In the United States, you are at higher risk for pKU if you are of European or Native American descent.

How is phenylketonuria diagnosed?

All newborns born in the United States are regularly tested for a range of diseases and conditions. One of these tests is blood that detects phenylalanine hydroxylase. If this enzyme is missing or if there is too much phenylalanine in the blood, more blood and urine tests are needed. These can confirm the diagnosis of pKU.

Almost all cases of pKU are diagnosed with this newborn blood test.

pKU is rarely lost during screening. Therefore, people of any age with developmental delay or intellectual disability are routinely tested for pku diet.

pKU can also be diagnosed before a baby is born. A pregnant woman can request a genetic test to see if her unborn baby has the disease. This is done with amniocentesis or chorionic villus sampling. This test may be useful if the parent already has a child with pKU. They are more likely than average to have another child with the disease.

Can phenylketonuria be prevented or avoided?

Because pKU is a genetic disease, it cannot be prevented or avoided. Genetic testing is the only way to determine if people carry the defective gene. Some people may carry the gene but not have pKU. These people are called carriers. Both parents must carry the abnormal gene in order to pass the disease to the baby.

Treats phenylketonuria.

pKU cannot be cured. The most important treatment is a diet that restricts foods containing phenylalanine. This means that the diet must be low in protein.

Newborns with this condition must use special infant formula. This can be mixed with a small amount of breast milk or regular formula. It's a delicate balance. Your baby really needs some phenylalanine to develop properly. But too much can hurt.

pKU children and adults also need to follow a low phenylalanine diet. Phenylalanine is present in most protein foods. This includes all meat and fish, milk, cheese, eggs, nuts, soy and legumes. It is also present in some non-protein foods. These include some vegetables and fruit, some bread and beer. Aspartame sweeteners release phenylalanine during digestion and must be avoided.
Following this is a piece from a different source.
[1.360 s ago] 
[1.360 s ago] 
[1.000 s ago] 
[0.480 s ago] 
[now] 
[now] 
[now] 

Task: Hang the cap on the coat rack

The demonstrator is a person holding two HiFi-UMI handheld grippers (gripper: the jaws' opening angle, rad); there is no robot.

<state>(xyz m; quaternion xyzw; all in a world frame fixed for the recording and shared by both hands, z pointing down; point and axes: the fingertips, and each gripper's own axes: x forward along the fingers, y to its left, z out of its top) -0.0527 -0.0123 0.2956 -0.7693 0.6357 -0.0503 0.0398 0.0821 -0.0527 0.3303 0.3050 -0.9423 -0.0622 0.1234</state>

If you have pKU, you must follow a strict low-phenylalanine diet before and during pregnancy. The accumulation of phenylalanine can impair fetal development even if the baby does not have the genetically defective gene.

Sapropterin dihydrochloride (trade name: Kuvan) has been approved by the U.S. Food and Drug Administration for the treatment of pKU. Kuvan helps the body break down phenylalanine. However, this medicine can only help some people. It doesn't reduce enough phenylalanine, even for those who do help. People taking this drug must still eat low phenylalanine.

Living with Phenylketonuria.

Due to the very limited diet of pKU, it can be difficult to get all the essential nutrients the body needs. Special daily formulas can help people with pKU get proper nutrition. Taking supplements may also be necessary. For example, fish oil can replace some of the fatty acids (the building blocks of lipids or fats) that are lacking in standard pKU diets. These fatty acids help improve neurodevelopment.

Everyone with pKU has different levels of phenylalanine that they can tolerate. If you have pKU, you must work closely with your doctor to develop your personal eating habits. For healthy growth and development, you need to consume enough phenylalanine. However, you can't eat too much, lest it be harmful to your health. Visit your doctor often and have regular blood tests to help check everything.

pKU is very strict. But it must be followed. Babies who start a diet soon after birth usually develop normally. Many people do not show symptoms of pKU. Those who dieted throughout their lives had better overall physical and mental health than those who did not. Facing this dietary challenge, support from friends, family, or a pKU support group may be helpful.